AIM 2: Over two years, we brought 27 juvenile pied flycatchers into captivity and reared them over winter, controlling their exposure to songs and recording the songs they produce throughout development. We are currently relating song exposure to song production over different life stages to understand when juveniles are particularly sensitive to hearing songs.

AIM 3: I have performed song playbacks to stimulate gene expression in the auditory systems of nestling pied and collared flycatchers. One group of each species heard their own species’ songs and a second group heard the songs of the other species. We are currently conducting RNA sequencing of three important auditory brain regions. The RNA sequencing results are expected by the end of the summer 2022.
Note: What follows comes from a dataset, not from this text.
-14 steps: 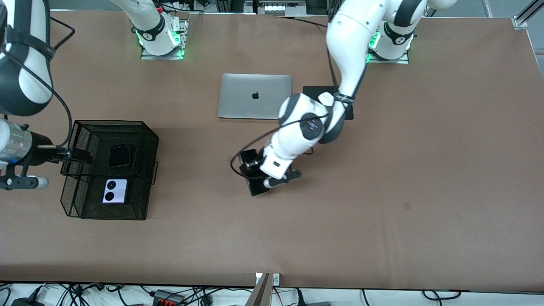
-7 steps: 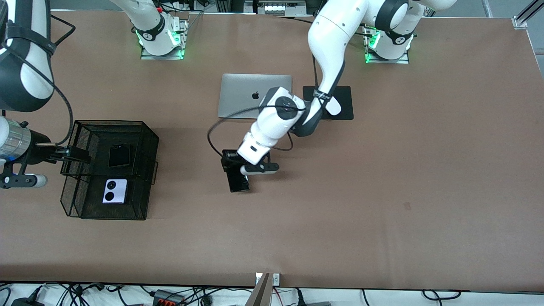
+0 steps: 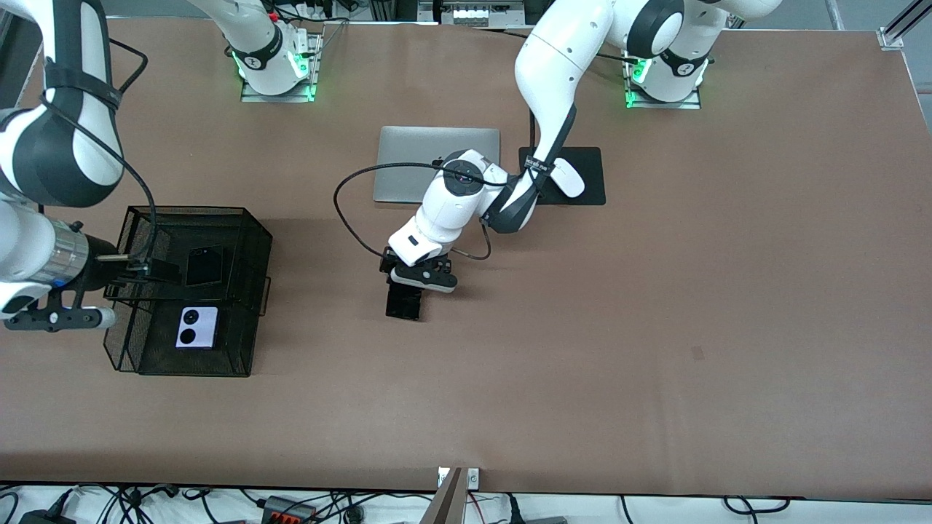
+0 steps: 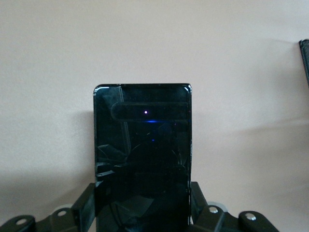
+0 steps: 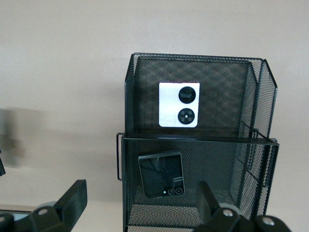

The results of AIM 1 will change our understanding of the interaction between cultural and genetic evolution, since juvenile birds are tuned at an extremely young age to the songs of their local population and independently of prior song exposure. Population-specific songs, called dialects, arise due to social transmission of songs, which leads to ongoing song evolution within and across populations. Early perceptual tuning to local song forms implies a remarkable co-evolution between song variants and the underlying auditory brain regions. For AIM 2, captive rearing of pied flycatchers has been performed previously, but never with the aim of understanding song development and almost nothing is known about how and when experience early in life impacts adult songs. The results of these experiments will provide critical insights into the limits of song learning across species, an important model system for memory formation more generally. Finally, AIM 3 will establish how genetic differences between species influence species-specific responses. Over 4500 species of songbirds, over half of all bird species, are thought to learn their songs, meaning that these results will provide novel insights into the emergence and maintenance of species differences in an incredibly species-rich group.